= Yabla =

Language-learning company

Yabla Inc. is an online computer-assisted language learning (CALL) company featuring interactive videos of various difficulty levels and genres (including television dramas, music videos, animation, interviews, and grammar/vocabulary lessons). Yabla is currently available in Spanish, French, Italian, German, Mandarin Chinese, and English. Based in New York, NY, Yabla was incorporated in 2001 and began accepting subscribers to its French and Spanish sites in 2005. Its customer base is mainly composed of native English speakers from the United States, Canada, Great Britain, and Australia.

== Yabla player ==
The interactive Yabla video player includes dual-language captions that can be independently displayed or hidden according to the user’s preference. Users can also click on a word in the captions to view its definition in an integrated dictionary tool and add it to a list of flashcards. The Yabla player also includes pitch-corrected slow play, which allows users to slow down the speech in each caption. A vocabulary review exercise and a cloze-based listening game provide further opportunities for user interaction.

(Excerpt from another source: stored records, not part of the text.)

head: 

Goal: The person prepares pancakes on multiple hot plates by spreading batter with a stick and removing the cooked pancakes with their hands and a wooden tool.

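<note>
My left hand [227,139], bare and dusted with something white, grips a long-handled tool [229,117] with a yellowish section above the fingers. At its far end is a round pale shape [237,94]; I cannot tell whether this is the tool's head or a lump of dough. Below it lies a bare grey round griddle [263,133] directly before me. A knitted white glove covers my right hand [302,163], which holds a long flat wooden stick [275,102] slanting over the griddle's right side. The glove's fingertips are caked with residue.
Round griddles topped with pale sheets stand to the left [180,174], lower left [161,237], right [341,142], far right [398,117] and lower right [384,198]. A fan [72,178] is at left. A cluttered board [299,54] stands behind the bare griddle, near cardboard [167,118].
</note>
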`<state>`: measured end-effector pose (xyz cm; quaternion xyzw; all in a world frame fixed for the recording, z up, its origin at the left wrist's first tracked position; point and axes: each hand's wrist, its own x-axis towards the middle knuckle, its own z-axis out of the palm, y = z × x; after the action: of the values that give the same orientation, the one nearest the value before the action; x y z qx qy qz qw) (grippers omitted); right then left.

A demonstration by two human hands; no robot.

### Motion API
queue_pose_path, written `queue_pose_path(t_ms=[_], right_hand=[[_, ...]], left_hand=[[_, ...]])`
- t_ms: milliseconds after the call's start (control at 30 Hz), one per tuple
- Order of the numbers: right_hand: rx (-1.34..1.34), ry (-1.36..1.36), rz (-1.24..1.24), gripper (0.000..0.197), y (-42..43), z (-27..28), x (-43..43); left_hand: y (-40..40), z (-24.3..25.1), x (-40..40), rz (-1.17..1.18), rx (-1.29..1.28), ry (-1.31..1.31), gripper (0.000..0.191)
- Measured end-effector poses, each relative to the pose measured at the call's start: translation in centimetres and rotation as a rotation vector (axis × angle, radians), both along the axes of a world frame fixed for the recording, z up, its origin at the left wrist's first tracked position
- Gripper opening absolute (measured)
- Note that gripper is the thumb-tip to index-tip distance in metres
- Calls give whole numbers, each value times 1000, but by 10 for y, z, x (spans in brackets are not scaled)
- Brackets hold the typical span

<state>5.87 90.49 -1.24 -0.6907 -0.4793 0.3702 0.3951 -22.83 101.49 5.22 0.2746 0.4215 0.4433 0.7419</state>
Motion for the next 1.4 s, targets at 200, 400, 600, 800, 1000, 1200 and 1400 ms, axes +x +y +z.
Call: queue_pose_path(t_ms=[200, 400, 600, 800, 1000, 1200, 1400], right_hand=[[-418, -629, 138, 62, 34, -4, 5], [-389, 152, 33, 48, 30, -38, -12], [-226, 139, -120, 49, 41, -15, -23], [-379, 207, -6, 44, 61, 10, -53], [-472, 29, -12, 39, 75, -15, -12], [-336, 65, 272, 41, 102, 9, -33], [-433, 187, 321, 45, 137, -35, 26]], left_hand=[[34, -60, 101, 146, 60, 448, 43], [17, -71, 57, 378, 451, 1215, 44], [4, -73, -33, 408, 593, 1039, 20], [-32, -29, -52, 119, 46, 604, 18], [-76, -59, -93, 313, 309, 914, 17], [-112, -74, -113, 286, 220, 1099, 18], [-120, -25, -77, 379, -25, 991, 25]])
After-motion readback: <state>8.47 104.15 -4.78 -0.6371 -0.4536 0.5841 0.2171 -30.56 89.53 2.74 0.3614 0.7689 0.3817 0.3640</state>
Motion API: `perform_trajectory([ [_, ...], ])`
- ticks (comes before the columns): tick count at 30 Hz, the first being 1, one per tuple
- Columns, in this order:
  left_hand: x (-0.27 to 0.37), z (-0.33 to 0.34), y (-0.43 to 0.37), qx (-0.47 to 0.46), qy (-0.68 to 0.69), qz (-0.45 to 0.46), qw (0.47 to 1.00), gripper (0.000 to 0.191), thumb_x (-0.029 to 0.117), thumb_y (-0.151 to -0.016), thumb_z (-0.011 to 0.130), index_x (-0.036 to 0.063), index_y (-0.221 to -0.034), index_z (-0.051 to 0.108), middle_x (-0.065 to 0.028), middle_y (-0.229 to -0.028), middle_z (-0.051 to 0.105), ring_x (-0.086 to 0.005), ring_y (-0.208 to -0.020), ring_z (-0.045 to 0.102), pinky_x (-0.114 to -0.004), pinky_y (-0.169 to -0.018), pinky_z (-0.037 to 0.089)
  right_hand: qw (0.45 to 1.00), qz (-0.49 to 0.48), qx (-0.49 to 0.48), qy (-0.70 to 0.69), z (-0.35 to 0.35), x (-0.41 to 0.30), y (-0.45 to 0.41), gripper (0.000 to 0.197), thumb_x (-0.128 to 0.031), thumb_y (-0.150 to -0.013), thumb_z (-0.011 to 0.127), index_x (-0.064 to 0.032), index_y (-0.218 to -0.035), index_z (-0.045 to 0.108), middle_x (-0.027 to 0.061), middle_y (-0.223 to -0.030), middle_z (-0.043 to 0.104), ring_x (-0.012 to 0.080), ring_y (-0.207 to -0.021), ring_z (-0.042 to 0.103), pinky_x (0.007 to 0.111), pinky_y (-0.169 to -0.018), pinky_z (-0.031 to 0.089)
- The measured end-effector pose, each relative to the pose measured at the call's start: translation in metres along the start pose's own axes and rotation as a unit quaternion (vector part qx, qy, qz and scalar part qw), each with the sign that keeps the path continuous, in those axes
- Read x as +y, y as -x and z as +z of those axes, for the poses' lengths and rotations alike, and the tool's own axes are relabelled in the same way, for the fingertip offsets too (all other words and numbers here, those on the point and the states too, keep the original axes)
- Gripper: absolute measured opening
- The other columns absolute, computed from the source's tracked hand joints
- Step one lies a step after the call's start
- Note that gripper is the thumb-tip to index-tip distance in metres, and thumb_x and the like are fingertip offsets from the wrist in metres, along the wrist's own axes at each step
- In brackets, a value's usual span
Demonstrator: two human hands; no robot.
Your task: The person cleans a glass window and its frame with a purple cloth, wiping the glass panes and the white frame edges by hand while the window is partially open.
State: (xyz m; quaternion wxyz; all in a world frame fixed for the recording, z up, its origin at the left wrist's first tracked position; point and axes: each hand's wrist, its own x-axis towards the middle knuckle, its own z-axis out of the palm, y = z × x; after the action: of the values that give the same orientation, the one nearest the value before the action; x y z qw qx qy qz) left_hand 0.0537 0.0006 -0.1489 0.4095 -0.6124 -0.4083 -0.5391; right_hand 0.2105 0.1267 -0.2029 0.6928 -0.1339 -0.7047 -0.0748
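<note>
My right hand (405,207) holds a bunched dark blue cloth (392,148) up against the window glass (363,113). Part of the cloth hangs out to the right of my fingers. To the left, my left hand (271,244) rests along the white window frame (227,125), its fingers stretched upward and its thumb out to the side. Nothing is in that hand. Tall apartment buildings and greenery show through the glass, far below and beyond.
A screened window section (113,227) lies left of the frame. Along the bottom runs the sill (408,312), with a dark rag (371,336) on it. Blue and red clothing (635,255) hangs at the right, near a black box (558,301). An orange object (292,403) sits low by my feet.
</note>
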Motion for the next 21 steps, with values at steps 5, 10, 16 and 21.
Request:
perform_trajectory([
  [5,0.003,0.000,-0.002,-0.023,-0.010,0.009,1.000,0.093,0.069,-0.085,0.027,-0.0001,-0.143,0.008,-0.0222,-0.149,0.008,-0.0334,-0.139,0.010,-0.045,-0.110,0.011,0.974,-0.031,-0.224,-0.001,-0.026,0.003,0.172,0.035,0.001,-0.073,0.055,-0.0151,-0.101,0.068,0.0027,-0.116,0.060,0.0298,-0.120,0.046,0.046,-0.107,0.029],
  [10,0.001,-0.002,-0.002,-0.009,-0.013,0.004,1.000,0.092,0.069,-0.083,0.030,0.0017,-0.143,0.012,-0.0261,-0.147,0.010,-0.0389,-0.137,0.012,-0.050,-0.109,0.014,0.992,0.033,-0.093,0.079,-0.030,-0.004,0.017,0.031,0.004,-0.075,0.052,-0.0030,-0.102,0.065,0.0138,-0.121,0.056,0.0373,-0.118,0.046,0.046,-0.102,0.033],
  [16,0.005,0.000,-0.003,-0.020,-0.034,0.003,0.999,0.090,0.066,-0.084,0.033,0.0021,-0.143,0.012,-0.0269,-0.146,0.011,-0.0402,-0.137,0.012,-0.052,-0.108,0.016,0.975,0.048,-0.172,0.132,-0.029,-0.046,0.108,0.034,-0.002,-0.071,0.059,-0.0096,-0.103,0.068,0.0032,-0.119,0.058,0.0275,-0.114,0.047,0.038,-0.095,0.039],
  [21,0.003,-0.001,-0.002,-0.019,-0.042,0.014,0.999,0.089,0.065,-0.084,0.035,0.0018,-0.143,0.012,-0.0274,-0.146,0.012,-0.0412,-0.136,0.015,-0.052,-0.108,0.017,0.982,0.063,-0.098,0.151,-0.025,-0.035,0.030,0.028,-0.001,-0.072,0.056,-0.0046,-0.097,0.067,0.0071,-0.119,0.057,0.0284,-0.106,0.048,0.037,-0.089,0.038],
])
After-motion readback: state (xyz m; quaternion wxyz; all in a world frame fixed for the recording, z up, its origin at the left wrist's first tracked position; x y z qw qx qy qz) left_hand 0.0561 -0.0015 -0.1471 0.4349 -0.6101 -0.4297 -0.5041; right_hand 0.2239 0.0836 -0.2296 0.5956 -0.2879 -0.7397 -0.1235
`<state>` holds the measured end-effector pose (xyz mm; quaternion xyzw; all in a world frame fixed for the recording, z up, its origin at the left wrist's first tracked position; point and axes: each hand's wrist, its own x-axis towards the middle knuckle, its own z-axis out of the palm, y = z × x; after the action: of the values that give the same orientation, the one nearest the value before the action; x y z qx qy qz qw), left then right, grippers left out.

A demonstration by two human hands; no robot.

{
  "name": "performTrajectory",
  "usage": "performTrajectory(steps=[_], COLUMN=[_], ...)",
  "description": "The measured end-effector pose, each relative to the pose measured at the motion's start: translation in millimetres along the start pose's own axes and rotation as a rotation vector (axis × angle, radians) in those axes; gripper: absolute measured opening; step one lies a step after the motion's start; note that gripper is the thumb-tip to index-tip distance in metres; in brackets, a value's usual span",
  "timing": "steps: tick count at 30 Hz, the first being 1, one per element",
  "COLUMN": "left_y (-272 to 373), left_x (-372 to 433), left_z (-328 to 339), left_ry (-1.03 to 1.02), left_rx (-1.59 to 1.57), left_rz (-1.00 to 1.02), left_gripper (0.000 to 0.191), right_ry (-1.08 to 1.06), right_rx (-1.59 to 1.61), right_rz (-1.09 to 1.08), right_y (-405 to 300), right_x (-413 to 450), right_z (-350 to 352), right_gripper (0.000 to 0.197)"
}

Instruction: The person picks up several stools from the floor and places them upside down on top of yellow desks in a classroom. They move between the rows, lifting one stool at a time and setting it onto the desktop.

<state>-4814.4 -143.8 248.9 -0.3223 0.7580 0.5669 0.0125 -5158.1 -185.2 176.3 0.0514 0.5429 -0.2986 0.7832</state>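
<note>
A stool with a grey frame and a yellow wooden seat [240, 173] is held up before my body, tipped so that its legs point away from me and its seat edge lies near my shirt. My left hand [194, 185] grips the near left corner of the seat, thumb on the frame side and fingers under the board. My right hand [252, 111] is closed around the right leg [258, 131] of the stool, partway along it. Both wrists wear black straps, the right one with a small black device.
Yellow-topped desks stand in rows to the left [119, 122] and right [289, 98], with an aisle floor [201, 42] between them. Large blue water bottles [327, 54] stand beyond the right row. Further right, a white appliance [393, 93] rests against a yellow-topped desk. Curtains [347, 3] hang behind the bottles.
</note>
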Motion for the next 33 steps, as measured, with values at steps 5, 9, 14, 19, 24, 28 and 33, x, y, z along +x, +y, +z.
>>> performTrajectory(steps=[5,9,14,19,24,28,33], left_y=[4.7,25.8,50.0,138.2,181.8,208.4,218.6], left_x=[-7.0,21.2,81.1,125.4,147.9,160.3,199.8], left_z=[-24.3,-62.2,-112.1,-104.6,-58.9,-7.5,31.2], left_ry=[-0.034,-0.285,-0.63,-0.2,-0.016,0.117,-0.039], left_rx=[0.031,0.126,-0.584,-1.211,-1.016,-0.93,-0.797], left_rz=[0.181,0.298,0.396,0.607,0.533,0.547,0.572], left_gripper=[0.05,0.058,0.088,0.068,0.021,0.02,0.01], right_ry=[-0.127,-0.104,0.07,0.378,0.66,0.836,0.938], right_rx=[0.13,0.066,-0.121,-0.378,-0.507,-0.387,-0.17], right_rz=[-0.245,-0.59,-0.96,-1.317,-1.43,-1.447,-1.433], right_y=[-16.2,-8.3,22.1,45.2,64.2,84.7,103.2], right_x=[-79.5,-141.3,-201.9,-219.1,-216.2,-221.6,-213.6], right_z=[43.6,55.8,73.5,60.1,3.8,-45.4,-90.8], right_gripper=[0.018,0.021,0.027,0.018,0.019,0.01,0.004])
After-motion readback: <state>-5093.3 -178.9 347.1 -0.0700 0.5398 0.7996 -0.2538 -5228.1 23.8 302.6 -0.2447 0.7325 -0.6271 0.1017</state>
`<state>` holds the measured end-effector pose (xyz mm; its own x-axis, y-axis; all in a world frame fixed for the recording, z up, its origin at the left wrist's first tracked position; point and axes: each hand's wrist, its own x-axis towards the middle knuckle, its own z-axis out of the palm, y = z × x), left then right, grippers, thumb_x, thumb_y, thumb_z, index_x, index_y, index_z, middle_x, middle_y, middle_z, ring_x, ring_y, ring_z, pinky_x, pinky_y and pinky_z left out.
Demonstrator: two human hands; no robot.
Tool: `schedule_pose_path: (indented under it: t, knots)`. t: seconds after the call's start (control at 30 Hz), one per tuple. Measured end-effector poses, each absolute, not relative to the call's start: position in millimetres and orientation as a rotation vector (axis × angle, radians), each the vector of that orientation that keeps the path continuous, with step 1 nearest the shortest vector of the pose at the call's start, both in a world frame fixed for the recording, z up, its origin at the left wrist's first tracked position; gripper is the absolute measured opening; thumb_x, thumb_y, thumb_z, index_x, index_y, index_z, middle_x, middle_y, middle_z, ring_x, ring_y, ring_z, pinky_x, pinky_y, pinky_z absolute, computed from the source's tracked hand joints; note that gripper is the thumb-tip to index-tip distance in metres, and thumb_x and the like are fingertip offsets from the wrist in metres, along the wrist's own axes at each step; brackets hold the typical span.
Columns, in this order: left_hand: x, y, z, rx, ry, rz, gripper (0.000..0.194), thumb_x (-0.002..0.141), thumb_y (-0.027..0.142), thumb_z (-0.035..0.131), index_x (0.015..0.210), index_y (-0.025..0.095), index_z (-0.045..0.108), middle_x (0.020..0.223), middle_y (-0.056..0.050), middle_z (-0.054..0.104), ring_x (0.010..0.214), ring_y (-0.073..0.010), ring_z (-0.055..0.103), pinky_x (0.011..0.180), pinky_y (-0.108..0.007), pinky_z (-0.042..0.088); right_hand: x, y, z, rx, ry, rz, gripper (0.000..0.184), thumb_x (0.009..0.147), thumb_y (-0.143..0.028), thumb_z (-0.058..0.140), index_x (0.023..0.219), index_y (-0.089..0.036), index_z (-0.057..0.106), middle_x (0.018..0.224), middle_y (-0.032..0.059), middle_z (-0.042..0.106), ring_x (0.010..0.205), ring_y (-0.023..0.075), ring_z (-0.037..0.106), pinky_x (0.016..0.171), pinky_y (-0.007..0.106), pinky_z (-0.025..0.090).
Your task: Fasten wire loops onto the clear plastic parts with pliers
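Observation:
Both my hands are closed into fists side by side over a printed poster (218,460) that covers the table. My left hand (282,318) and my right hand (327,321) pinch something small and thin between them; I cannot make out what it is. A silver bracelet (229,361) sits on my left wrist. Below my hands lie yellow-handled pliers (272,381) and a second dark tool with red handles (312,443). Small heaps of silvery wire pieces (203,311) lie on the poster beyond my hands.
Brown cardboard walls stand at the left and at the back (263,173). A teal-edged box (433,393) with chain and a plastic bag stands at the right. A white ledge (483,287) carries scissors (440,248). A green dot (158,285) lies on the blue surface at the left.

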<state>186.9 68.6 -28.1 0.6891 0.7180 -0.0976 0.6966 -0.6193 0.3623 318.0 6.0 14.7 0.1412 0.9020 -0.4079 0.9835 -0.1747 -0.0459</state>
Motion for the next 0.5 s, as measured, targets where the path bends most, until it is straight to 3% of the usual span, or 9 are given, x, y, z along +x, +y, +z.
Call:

== Video content and sources ==
Yabla videos feature native speakers, and the majority are licensed from third parties, such as Telefe in Argentina, RAI in Italy, and rheinmaintv in Germany, with additional videos produced by the company. All licensed material features authentic content, or content that is produced specifically for native speakers. Yabla’s interactive, multimodal features act as “mediators” between the user and the native speakers in the videos, thus offering an immersive approach to language learning. The Yabla player was the first of its kind in the CALL field to offer mediated, user-controlled access to authentic content.

== Subscribers and educational partners ==
Yabla offers a subscription-based service geared toward individuals, high schools, universities, and other organizations. Yabla subscribers have included such institutions as the U.S. Military Academy, the U.S. State Department, and the University of Michigan. Institutions have the option of tailoring Yabla features and content to their specific needs. Recently, Yabla supplied videos and technology to the McGraw-Hill university Spanish textbook Dos Mundos.

== Iowa State University study ==
A study on LoMásTv (the former name of the Yabla Spanish site) was conducted by Cristina Pardo-Ballester of Iowa State University, focusing on the use of the website in the university’s intermediate Spanish courses.